Victime des hommes et coupable devant la Loi, la narratrice est l’héroïne d’un roman intemporel où son amant, pervers narcissique soigné à Sainte Anne, la pousse à l’assassiner !
Meurtre allant bien au-delà du fait divers inspirateur, « l’affaire Stern », tant « la fiction éclaire comme une torche » (p.7), les circonstances apparemment banales de notre existence.
La narratrice aime cet amant assassiné. Il voulait secrètement qu’elle le tue. Elle a compris cette demande implicite et répondu à son désir.
« J’ai pris le revolver. Je me suis approchée. J’ai tiré le chien. Un bruit familier. J’ai fait tourner le barillet dans le vide. Je l’ai senti frémir. J’ai posé délicatement la bouche du canon entre ses yeux. Il a poussé un gémissement lascif. »

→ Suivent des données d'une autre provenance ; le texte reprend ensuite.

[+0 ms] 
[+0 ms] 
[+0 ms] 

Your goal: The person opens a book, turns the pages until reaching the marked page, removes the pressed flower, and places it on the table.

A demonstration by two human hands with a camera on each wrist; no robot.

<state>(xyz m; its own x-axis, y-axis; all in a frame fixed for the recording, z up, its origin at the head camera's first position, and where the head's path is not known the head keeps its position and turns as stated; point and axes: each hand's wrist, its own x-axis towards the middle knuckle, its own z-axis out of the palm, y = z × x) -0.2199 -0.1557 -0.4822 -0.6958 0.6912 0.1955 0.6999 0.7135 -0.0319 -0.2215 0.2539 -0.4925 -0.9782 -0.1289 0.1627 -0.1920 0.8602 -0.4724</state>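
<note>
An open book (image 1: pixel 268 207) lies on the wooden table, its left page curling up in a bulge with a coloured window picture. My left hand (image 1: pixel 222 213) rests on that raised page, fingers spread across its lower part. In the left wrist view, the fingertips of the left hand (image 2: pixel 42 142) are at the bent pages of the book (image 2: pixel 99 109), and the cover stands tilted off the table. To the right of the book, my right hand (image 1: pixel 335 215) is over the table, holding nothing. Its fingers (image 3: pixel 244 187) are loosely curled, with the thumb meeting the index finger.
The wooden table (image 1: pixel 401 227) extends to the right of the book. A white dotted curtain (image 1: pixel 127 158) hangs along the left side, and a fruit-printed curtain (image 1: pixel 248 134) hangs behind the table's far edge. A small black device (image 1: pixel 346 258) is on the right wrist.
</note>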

Sans avoir recours au puissant arsenal sado-masochiste déployé dans l’ouvrage, chaque lecteur se demandera si, dans la situation amoureuse il n’est pas un peu manipulé par autrui.
Ceux qui connaissent Saint Anne apprécieront, comme ils le peuvent, les retrouvailles avec cet hôpital où le pervers sans nom fait pleurer la narratrice, avant de « laisser glisser son doigt aux coins de mes yeux pour goûter mes larmes au plus près de leur source. Si nous étions seuls, il les buvait à même la peau. Il aimait qu’en même temps je le branle. »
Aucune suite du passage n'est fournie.